NCAR passed the petabyte mark in January using equipment provided by StorageTek, whose automated tape systems and tape drives have been in use at the center since 1986. The NCAR archives--among the world's largest in atmospheric science-- maintain output from sophisticated computer models of global climate.

These simulations of past, present, and future states of the atmosphere are carried out by NCAR- and university-based scientists on a set of IBM supercomputers that rank as the 10th and 33rd most powerful on Earth, according to www.top500.org. The computing facility is located at NCAR's Mesa Laboratory in Boulder.

"NCAR is unique in its mission of long-range and long-term atmospheric research," says Al Kellie, director of the NCAR Scientific Computing Division. "We generate and analyze the data to help understand complex climate systems and the interrelations among climate, weather, the sun, the biosphere, and the oceans.

"While it took us nearly 16 years to reach the one-petabyte mark," Kellie adds, "we expect to achieve two petabytes of data storage within the next year."

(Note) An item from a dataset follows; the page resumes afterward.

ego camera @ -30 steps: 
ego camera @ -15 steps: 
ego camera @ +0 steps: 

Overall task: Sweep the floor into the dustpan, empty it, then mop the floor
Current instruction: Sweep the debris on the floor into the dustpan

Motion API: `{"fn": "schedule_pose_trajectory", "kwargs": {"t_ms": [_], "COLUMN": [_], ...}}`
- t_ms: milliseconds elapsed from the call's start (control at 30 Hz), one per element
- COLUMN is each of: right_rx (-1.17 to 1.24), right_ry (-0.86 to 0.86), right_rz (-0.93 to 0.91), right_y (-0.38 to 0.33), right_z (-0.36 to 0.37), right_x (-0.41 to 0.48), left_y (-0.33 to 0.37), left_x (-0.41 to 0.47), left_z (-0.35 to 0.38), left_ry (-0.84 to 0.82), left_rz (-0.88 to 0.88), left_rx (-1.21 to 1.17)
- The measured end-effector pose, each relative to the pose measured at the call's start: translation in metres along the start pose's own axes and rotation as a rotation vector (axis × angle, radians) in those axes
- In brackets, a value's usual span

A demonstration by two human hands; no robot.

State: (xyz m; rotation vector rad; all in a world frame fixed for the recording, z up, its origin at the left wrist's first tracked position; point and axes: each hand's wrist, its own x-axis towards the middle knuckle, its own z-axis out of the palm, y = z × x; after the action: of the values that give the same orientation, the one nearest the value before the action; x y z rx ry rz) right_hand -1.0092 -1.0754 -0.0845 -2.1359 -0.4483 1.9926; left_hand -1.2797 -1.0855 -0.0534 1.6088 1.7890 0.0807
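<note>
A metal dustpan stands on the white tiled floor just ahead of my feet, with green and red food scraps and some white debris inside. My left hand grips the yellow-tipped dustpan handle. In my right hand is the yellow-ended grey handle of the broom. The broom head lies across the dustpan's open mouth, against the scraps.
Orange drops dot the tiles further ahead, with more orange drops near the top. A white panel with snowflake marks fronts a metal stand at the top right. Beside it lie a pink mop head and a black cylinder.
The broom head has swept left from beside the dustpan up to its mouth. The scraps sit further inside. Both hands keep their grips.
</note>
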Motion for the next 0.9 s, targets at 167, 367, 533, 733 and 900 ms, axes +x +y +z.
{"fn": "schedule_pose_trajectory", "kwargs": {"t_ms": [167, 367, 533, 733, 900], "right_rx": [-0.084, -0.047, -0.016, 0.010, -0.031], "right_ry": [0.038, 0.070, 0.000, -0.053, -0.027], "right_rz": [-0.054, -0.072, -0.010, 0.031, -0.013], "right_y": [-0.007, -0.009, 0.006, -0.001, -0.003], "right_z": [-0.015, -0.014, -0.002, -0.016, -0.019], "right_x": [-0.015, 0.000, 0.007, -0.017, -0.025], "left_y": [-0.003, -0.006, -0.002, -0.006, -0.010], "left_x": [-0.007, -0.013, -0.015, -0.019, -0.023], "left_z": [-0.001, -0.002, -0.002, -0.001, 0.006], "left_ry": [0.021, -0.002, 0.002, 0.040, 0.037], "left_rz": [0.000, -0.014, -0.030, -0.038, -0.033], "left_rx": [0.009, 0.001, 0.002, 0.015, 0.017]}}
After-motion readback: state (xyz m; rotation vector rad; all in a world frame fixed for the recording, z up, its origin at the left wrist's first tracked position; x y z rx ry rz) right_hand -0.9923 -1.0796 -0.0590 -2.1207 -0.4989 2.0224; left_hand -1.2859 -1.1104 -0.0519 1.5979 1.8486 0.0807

Established in 1986, the current NCAR Mass Storage System includes five high-performance StorageTek PowderHorn automated tape systems, incorporating the company's T9840 fast-access and T9940 high-capacity tape drives.

The systems include robotic arms swapping tapes at high speed, a process that NCAR visitors will be able to watch through dedicated monitors stationed outside NCAR's computing room after a major remodeling of NCAR's Mesa Laboratory is completed this summer.

"We congratulate NCAR for its achievements in the scientific community," said Gary Francis, StorageTek corporate vice president and general manager for Automated Tape Solutions.

"We are also especially proud and honored that NCAR has chosen StorageTek as the guardian of its precious data. NCAR predicts a total data holding of more than 11 petabytes in 200 million files by the year 2005. We'll be ready for them."